And there were those who hated him for it.

They lionize Steve Jobs. And Mark Zuckerberg. The techies that changed the world.

But they hate Glenn Frey and his flock of Eagles for being so damn successful, for worming their way into women’s hearts. And let me be clear, it’s always guys complaining about the Eagles, girls loved them. Because females are not into pecking order, not married to the past, they can embrace that which truly satisfies, casting preconceptions aside.

And the preconception was that you had to be English, with bad teeth and little education, or American and challenging cultural commandments, or else you didn’t matter. Gram Parsons might be the father of country rock, but he could never compose a song that penetrated the public consciousness to the point that radio stations could not stop playing it and none of us could ever forget it.

Like “Take It Easy.”

That acoustic guitar came out of the speaker in the dashboard and in the summer of ’72 all of America felt good. It was a different country back then, divided for sure, but we still believed we were winners, that if we put our minds to it we would come out on top. We were never gonna be here again, so we opened up and took across this great country of ours, lived life to the fullest, with the radio blasting all the while.

And despite the hit single, it was the era of album rock. So upon hearing the mellifluous tune you went out and purchased the Asylum LP and…you played it over and over again. Thirty seven minutes long, the debut had no clunkers, it begged to be heard. Take that modern music.

But the follow-up was a commercial dud. “Desperado” got no traction, not the LP nor the title track. The press had primed us for it, back when “Rolling Stone” was the bible of a generation, but without a hit single “Desperado” faded in an era where music dominated and we couldn’t afford to buy all we wanted.

And then “Best Of My Love” went to number one. Credit a deejay, who rejected the two authorized singles in favor of it. Suddenly, the Eagles owned the airwaves.

Of course Glenn would tell us they were called “Eagles,” and was unhappy that everyone appended the “the,” but he and the rest of the band were thrilled with the attention and the dough. They were rock stars. Raising funds for political candidates and partaking of the goodies that accompany the success. It’s one thing to be rich and famous, it’s another thing for it to be based on your creativity, your art. These are the people we exalt. The Eagles were at the pinnacle, especially with the following year’s “One Of These Nights,” they were a stadium act, the biggest band in the land.

And the hatred ensued.

But unlike today’s wimpy musicians, the Eagles barked back, owned their talent and success. Funny how we give Kanye a pass, despite not having made memorable music for years, but we excoriate the SoCal band that was bigger than the rest.

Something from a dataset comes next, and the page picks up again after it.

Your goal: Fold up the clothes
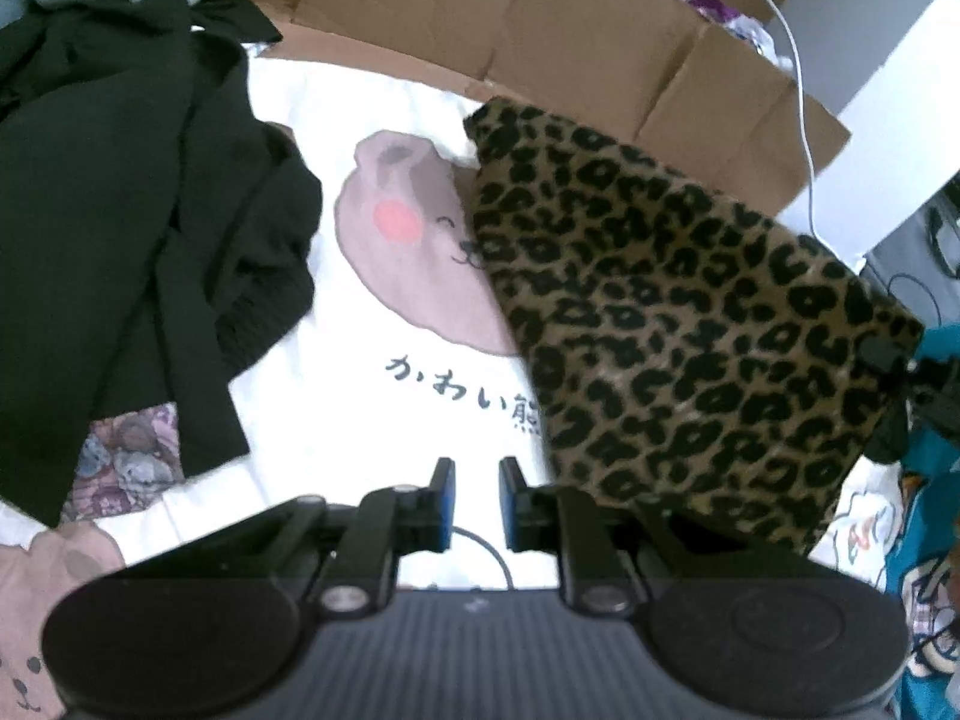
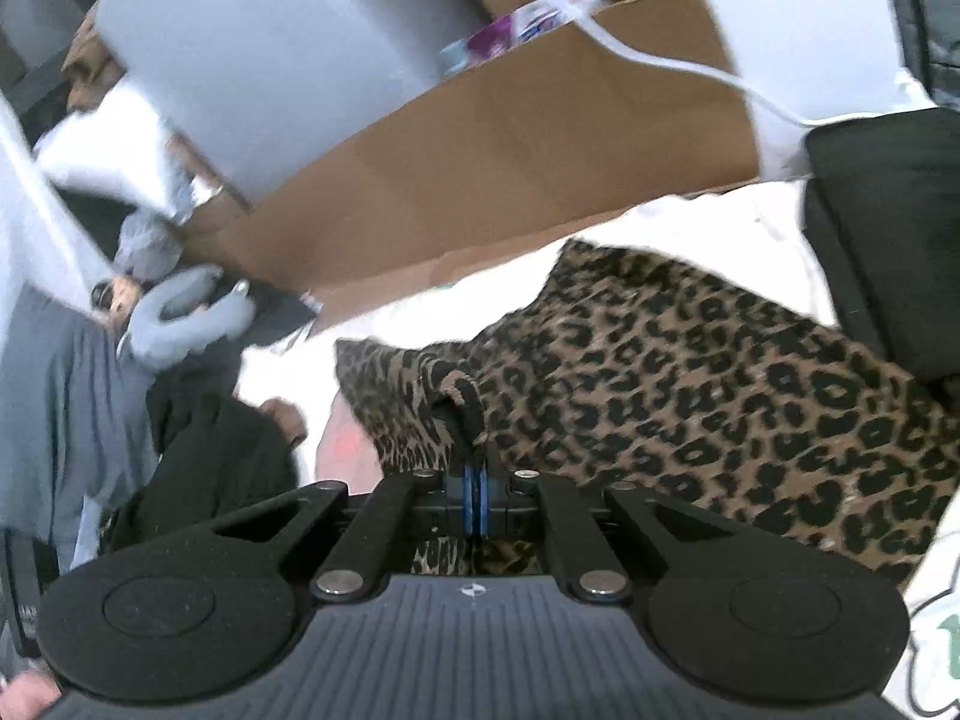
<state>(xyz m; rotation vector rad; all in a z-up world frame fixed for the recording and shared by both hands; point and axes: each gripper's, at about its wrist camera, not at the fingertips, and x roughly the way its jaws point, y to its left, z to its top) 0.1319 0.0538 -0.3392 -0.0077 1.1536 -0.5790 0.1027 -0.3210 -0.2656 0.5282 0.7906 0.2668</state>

But no one was prepared for “Hotel California.” When you dropped the needle on the record you heard a sound foreign to the catalog. The guitars screamed and if they were big before, the Eagles were now America’s band.

It was “Life In The Fast Lane.” A term every baby boomer knows and said for decades, when they snorted coke, when they did what they should not do. The Eagles blasted open the highway and then we drove right down it.

And now Glenn Frey is gone.

I felt he would make it. It had been weeks, he’d made it through the dreaded holiday period, but then he passed.

And America was shocked.

The press didn’t know how to react. Because they had to be cool, they couldn’t attest to what data tells us, that the Eagles are the biggest American band in history.

Their “Greatest Hits” jockeys with “Thriller” for number one. And unlike so many albums of the past, it still sells. It’s not in the rearview mirror. The strange thing about the Eagles is they never went away. They inspired the country pickers and they still own the bars and the radio. That’s what you get what you’re that damn good.

And there’s no one better.

I know, I know, you’ll cite artists breaking convention, your favorite player, but the truth is writing catchy songs with meaning and singing them with exquisite harmonies is damn hard to do, it’s just that the Eagles made it look easy. Hell, half of Nashville walks in their footsteps, but no one’s done it nearly as well, and so many of those stars don’t even write their own material.

But the Eagles did. With help from J.D., Jackson and Jack Tempchin. But they weren’t guns for hire, but members of the club, a roaming group of musicians who owned the hearts and minds of America throughout the seventies, and didn’t let go thereafter.

So you’re either sad or you’re not.

But if you are…

67 is way too young. And although Don Henley had more solo success, it was Glenn’s band. He started it, he guided it. And every group needs a driving force.

So it’s the end of an era. And it’s a great loss. You’ll never be able to see the Eagles again. But if you did…

The sun would be setting behind the stage.

And at the appointed time, with no wait, they would take the stage and Glenn would say…

They were the Eagles from Southern California.

And the guitars would strum, the bass would pluck, the drums would pound and as the sound washed over you you’d become your best self.

America runs on California. That’s where the innovation begins, where you go to test limits, where there’s no ceiling on either creativity or success.

And people hate California the same way they hate the Eagles.

But what they really want to do is get on board.

And we all got on board with the Eagles. Even those who say they do not care. They only wish they were standing on that corner in Winslow, Arizona, with a girl checking them out.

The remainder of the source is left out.